Ketegaran mereka para penderita kanker menyalakan api dalam hatiku bahwa hidupku lebih dari sekedar tubuhku. Bahwa aku bukanlah tubuhku.

21 Responses

  1. Frater, ada orang bilang pintu surga lebih terbuka untuk orang cacat yang dengan ikhlas menerima penderitaanya tanpa sekalipun menghujat Tuhan.

    Tapi satu hal yang sering saya temui, entah kenapa para tuna netra yang sudah buta sejak lahir jika saya jumpai selalu tersenyum, entah ia sebagai pengemis, pemijat jalanan, pengamen tapi satu hal yang selalu mereka berikan adalah senyum, sungguh ironis jika membayangkan kita yang sehat wal’afiat dari lahir sampai hari ini sebagian besar hidup kita justru dipenuhi keluh kesah dan gerutuan…

  2. saya jadi teringat dengan almarhum kakak saya juga meninggal karena kanker rahim…saya melihat dengan jelas bagaimana kakak saya berjuang melawan penyakitnya dan bagaimana dia punya semangat yang begitu tinggi untuk hidup ,sayang dia harus mengalah…saya banyk belajar dari kakak saya bagaimana Tuhan begitu mudah mengambil kita,sementara kita masih terlena tanpa siap untuk itu.

    salam

  3. Bagian paling inti dari keindahan adalah keharuan atas takdir kita, demikian pula sebaliknya.

    Bersyukurkah Frater, kalau rasa haru kita masih berfungsi, masih sensitif seperti emak-emak kita di kampung. Itu pertanda jiwa kita masih hidup dan kita boleh merasa senang menyebut diri manusia.

    Cheer up Frater

    Merdeka

  4. Kadang orang dengan banyak kekurangan (cacat fisik) justru lebih pintar bersyukur. Toh yang ngga sempurna itu hanya fisik bukan semangatnya menjalani hidup.

    perenungan yang bagus ter.

  5. penderitaan membuat mereka jadi kuat.

    kadang, hal2x kecil aja bikin kita ngeluh ya..dooooh

  6. Kalo disuruh milih, semua orang pasti mintanya yang paling bagus. Pas sudah kena pilihan paling jelek, apa kita bakal marah dan jadi orang gila teriak ama TUHAN sambil ngacungin tangan mau mukul DIA?

    Tapi itu teori para filusuf – teori yang baru teruji dan terlihat benar dikala kita lihat orang-orang seperti yang diwawancari Andy F Noya. Aku salut benar sama orang seperti beliau, moga aja TV yang lain bisa belajar dan mulai secara berangsur menghilangkan tayangan gak mutu macam sinetron yang lebih minterin kita nyiksa pembantu, ngusir orang, dan bla bla … *ah kok jadi negatif*

    Salam :-)
    * aku jadi ingat kalo,kena sakit perut aja bawaannya mau marah2 terus ;-) *

  7. Ah, ternyata mereka sudah lebih dekat kepada Tuhan.

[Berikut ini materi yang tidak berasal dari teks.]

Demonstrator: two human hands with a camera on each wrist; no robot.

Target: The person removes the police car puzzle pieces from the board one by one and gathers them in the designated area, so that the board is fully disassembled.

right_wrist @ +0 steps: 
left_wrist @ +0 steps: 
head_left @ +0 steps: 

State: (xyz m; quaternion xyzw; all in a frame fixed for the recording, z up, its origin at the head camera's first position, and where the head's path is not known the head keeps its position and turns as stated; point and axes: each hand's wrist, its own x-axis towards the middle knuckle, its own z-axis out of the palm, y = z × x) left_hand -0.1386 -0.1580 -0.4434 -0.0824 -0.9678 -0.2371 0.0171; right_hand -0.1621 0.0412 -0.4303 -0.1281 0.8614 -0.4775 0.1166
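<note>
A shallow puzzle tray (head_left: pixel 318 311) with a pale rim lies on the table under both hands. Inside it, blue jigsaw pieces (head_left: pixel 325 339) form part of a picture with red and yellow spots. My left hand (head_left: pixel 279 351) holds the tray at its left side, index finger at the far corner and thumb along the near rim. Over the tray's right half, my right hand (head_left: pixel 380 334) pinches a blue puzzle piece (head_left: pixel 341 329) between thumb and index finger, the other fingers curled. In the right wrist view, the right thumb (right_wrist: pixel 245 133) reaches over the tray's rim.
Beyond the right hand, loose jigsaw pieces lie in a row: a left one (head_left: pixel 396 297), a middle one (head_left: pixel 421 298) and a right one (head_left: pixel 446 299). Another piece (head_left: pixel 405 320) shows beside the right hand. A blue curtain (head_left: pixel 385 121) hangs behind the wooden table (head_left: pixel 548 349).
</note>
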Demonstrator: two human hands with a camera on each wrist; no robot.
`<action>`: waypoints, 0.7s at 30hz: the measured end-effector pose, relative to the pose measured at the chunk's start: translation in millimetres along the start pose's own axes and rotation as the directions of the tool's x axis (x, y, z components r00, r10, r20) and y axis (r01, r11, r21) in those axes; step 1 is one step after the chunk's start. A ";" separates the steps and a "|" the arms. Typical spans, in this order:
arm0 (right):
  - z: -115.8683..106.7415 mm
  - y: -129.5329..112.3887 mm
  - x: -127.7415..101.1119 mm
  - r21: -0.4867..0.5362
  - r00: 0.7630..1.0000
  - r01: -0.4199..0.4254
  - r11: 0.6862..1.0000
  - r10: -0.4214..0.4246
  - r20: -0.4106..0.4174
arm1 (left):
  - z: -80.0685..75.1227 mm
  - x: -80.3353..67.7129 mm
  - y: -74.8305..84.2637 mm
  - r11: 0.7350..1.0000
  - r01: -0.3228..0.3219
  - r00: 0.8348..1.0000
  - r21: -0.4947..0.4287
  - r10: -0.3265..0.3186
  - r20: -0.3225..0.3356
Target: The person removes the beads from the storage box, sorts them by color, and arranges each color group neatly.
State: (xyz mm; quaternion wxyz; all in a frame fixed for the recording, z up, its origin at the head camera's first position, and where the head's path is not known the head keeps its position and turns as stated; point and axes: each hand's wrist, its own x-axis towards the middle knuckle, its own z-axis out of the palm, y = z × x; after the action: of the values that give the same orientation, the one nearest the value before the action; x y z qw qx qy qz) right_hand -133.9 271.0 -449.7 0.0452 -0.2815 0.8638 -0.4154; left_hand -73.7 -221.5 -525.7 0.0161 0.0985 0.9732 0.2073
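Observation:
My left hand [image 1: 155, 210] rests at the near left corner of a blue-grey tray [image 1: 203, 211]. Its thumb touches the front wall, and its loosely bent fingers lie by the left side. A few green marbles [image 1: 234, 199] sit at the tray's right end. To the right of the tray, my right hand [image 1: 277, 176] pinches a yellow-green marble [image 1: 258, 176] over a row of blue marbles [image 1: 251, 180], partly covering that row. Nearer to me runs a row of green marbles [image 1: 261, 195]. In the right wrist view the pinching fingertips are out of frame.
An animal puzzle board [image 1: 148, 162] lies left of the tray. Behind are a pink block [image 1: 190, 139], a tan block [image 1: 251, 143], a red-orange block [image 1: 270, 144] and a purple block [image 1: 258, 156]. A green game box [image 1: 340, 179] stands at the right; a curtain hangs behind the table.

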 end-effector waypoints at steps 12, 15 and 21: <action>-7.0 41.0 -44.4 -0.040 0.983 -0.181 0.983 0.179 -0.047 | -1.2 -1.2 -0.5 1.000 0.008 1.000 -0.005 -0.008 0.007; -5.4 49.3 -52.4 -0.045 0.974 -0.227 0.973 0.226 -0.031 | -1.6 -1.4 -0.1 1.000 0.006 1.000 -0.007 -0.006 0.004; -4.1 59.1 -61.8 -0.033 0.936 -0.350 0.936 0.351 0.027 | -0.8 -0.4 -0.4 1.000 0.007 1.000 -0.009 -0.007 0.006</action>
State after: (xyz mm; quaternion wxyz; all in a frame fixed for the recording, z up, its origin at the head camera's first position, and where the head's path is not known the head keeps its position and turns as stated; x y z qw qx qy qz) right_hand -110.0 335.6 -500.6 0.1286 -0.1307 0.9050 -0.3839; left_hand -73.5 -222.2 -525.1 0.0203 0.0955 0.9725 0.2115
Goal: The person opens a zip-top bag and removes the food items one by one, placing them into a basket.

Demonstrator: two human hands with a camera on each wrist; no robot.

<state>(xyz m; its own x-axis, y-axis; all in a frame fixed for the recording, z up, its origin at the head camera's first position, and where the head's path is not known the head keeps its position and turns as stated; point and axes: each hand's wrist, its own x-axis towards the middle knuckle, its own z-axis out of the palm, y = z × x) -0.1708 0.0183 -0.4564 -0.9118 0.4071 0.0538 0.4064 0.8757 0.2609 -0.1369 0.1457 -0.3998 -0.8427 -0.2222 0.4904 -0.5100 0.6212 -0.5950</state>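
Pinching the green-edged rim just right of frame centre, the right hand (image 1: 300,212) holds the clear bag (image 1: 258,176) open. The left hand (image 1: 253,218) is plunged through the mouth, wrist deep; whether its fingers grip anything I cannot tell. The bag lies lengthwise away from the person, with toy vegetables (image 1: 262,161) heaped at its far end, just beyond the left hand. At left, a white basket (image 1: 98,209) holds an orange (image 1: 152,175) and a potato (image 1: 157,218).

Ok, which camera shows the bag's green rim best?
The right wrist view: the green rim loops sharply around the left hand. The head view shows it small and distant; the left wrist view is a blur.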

  8. belajar dari tiap orang, dan menjadikan mereka sebagai guru hidup terbaik…
    :mrgreen:

  9. thx ya udah mampir :)

    kt emang banyak ngeluh, kadang udah di kasih semua masih aja kurang. sekarang gw lebih banyak belajar utk bersyukur.

    take care :)

  10. numpang lewat…….happy birthday ,frater! yang ke…(boleh sebut?)stttt..still too young…

    GBU

  11. Aku juga suka ma acara itu, bagus koq mas. Dan juga laki-laki menangis dengan alasan yang jelas juga ngga masalah.

    Salam kenal mas.

    ijin link juga ya…

  12. *baca komentnya mama icel: happy birthday ,frater! yang ke…*

    Sampeyan ultah yo ter? met ultah ya..

    (menunggu dibagi kue :-)

  13. Hal yang sama ketika sepupuku masuk rumah sakit dan divonis mati oleh kanker darah.
    Sampai dengan hari terakhir dia lalui dengan senang, bekerja dengan baik dan selalu gembira. :D

  14. pro mama icel dan papanya stesha,
    iya tgl 31 januari kemarin, saya ulang tahun…..thanks sekali ucapan dan doanya………kuenya imajiner aja ya……….

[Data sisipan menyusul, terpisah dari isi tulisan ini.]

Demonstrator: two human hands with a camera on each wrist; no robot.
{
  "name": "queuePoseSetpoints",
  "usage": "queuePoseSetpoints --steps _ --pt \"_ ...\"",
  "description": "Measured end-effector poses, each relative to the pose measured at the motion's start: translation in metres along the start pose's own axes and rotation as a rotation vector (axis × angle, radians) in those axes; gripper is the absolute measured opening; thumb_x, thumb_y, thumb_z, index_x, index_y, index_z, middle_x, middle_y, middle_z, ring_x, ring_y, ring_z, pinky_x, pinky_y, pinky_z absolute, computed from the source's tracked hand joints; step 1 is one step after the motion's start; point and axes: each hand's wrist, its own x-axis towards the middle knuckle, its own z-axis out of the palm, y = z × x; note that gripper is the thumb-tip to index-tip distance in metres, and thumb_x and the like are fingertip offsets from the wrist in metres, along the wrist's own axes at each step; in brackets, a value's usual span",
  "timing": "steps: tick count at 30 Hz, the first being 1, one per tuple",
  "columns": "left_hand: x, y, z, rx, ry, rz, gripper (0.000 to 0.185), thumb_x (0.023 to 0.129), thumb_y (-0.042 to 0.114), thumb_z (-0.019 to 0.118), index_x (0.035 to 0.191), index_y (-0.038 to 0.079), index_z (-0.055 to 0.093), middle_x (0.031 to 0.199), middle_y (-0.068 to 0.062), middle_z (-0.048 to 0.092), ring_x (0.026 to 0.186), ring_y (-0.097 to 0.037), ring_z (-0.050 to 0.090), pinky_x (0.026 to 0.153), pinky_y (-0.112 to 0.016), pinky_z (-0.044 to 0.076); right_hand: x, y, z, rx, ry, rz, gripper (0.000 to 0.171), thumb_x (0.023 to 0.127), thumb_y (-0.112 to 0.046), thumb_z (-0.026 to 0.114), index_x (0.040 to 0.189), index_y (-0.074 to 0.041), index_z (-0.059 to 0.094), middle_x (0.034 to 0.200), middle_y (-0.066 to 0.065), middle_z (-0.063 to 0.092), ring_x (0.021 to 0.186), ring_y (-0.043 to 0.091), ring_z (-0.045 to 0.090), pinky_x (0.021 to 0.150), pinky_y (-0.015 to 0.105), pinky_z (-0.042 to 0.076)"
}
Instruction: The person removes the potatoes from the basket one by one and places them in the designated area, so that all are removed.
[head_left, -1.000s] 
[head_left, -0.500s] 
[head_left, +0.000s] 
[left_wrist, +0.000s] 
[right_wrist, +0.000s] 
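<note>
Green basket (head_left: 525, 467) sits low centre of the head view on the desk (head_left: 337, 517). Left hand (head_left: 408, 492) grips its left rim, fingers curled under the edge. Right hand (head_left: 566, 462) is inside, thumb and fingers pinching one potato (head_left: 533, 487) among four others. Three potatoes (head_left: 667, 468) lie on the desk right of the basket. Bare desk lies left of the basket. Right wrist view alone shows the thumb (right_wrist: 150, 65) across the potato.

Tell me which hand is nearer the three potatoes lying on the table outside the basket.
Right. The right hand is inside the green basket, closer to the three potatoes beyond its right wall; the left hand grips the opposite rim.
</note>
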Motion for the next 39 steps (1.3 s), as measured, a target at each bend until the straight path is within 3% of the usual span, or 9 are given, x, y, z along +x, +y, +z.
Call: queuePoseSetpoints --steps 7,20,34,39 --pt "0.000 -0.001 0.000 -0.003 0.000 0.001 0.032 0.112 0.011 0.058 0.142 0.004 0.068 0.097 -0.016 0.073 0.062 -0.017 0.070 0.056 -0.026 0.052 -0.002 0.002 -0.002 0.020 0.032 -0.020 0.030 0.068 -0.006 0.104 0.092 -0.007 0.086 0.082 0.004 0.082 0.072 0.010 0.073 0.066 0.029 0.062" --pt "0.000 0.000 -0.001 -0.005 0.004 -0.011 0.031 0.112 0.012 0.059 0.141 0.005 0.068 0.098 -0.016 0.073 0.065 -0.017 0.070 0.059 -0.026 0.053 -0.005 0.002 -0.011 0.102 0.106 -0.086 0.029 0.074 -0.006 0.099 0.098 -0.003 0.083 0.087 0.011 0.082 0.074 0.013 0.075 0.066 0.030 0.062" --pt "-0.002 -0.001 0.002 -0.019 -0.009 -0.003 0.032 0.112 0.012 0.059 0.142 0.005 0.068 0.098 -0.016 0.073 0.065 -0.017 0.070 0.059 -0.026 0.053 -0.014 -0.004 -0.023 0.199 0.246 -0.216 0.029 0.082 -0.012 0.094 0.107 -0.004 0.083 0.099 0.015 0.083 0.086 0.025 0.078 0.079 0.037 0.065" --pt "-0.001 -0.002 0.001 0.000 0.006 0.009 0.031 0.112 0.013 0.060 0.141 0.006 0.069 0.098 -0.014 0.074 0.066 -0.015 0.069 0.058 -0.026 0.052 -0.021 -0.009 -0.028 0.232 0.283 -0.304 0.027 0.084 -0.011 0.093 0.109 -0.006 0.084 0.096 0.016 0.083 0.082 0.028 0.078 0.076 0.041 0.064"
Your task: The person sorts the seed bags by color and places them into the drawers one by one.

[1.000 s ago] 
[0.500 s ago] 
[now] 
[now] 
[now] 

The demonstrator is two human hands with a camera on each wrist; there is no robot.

  15. Wah, ternyata humanis juga.. haha, add ku di link yah..

  16. Achhh… aku juga gampang sekali cengeng klo lagi liat kisah2 sedih…

    Met ultah yach… (biarpun telat) :)

  17. wah aq paling telat nich, met ultah ya frat, semoga selalu dilimpahi berkat Tuhan.

  18. #dwihandyn and qutilang
    Thanks yaa

  19. Emang kadang kita kurang bersyukur atas nikmat yang ada terutama nikmat kesehatan…klo udah sakit baru deh….
    Btw, ikut mengucapkan happy B’day yach…semoga tambah sukses

  20. He he, manusia itu rapuh ya Frater :grin:

  21. setuju kalau kick andy memang acara yang ok.
    soal nangis, menurut saya gak ada hubungannya tuh dengan cengeng. lelaki sejati bukanlah seseorang yang kekar tubuhnya, tapi justru mudah tergerak oleh hal hal yang menyentuh.